While antitrust authorities need to avoid becoming regulatory agencies, given the rapid rate of technological change in many industries and the authorities' desire to avoid inhibiting or preventing potentially pro-competitive joint ventures, we would suggest that monitoring can play a positive role in selected appropriate cases.(33)
VI. Conclusion
We hope these brief comments will be of some assistance to you as you examine the many issues which arise in relation to joint ventures and antitrust law. While the comments are based on Canadian competition law experience, it is increasingly the case that the factors relevant to the manner in which businesses conduct their planning, and antitrust authorities in different jurisdictions conduct their assessments, are both converging.
APPENDIX A
Relevant Provisions of the Competition Act (Canada)
CONSPIRACY
Section 45
45(1) Every one who conspires, combines, agrees or arranges with another person
(a) to limit unduly the facilities for transporting, producing, manufacturing, supplying, storing or dealing in any product,
(b) to prevent, limit or lessen, unduly, the manufacture or production of a product or to enhance unreasonably the price thereof,
(c) to prevent or lessen, unduly, competition in the production, manufacture, purchase, barter, sale, storage, rental, transportation or supply of a product, or in the price of insurance on persons or property, or
(d) to otherwise restrain or injure competition unduly, is guilty of an indictable offence and liable to imprisonment for a term not exceeding five years or to a fine not exceeding ten million dollars or to both.
45(2) Idem - For greater certainty, in establishing that a conspiracy, combination, agreement or arrangement is in contravention of subsection (1), it shall not be necessary to prove that the conspiracy, combination, agreement or arrangement, if carried into effect, would or would be likely to eliminate, completely or virtually, competition in the market to which it relates or that it was the object of any or all of the parties thereto to eliminate, completely or virtually, competition in that market.
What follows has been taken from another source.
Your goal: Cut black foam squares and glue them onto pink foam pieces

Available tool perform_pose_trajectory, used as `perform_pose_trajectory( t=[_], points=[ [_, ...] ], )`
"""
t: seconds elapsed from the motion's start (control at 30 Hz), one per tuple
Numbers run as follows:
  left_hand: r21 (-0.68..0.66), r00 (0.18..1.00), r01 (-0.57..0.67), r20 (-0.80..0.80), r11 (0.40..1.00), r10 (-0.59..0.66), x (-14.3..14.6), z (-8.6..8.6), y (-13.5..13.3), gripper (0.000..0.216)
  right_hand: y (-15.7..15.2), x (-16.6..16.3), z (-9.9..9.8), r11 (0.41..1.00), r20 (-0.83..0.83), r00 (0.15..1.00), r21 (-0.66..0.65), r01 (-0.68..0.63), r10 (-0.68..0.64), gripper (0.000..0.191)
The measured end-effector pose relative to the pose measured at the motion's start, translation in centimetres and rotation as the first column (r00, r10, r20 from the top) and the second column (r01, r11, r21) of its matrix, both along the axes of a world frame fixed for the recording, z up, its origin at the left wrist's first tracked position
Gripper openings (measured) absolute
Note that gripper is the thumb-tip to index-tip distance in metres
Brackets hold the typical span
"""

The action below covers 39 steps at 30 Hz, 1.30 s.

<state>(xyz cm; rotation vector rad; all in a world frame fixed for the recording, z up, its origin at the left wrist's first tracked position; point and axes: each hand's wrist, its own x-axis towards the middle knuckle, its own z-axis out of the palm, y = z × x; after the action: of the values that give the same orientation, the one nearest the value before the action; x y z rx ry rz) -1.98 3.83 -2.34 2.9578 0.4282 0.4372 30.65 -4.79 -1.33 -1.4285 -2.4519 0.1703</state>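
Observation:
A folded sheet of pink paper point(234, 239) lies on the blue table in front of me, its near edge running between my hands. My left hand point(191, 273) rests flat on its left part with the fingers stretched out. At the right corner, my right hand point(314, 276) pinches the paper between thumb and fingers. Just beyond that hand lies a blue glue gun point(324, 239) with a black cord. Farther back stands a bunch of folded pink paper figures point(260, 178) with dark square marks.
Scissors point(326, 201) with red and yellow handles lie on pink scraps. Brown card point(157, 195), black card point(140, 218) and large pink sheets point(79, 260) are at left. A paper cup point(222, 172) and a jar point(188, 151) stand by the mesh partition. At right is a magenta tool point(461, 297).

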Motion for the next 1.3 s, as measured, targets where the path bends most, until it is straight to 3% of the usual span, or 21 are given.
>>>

45(2.1) Evidence of conspiracy - In a prosecution under subsection (1), the court may infer the existence of a conspiracy, combination, agreement or arrangement from circumstantial evidence, with or without direct evidence of communication between or among the alleged parties thereto, but, for greater certainty, the conspiracy, combination, agreement or arrangement must be proved beyond a reasonable doubt.
45(2.2) Proof of intent - For greater certainty, in establishing that a conspiracy, combination, agreement or arrangement is in contravention of subsection (1), it is necessary to prove that the parties thereto intended to and did enter into the conspiracy, combination, agreement or arrangement, but it is not necessary to prove that the parties intended that the conspiracy, combination, agreement or arrangement have an effect set out in subsection (1).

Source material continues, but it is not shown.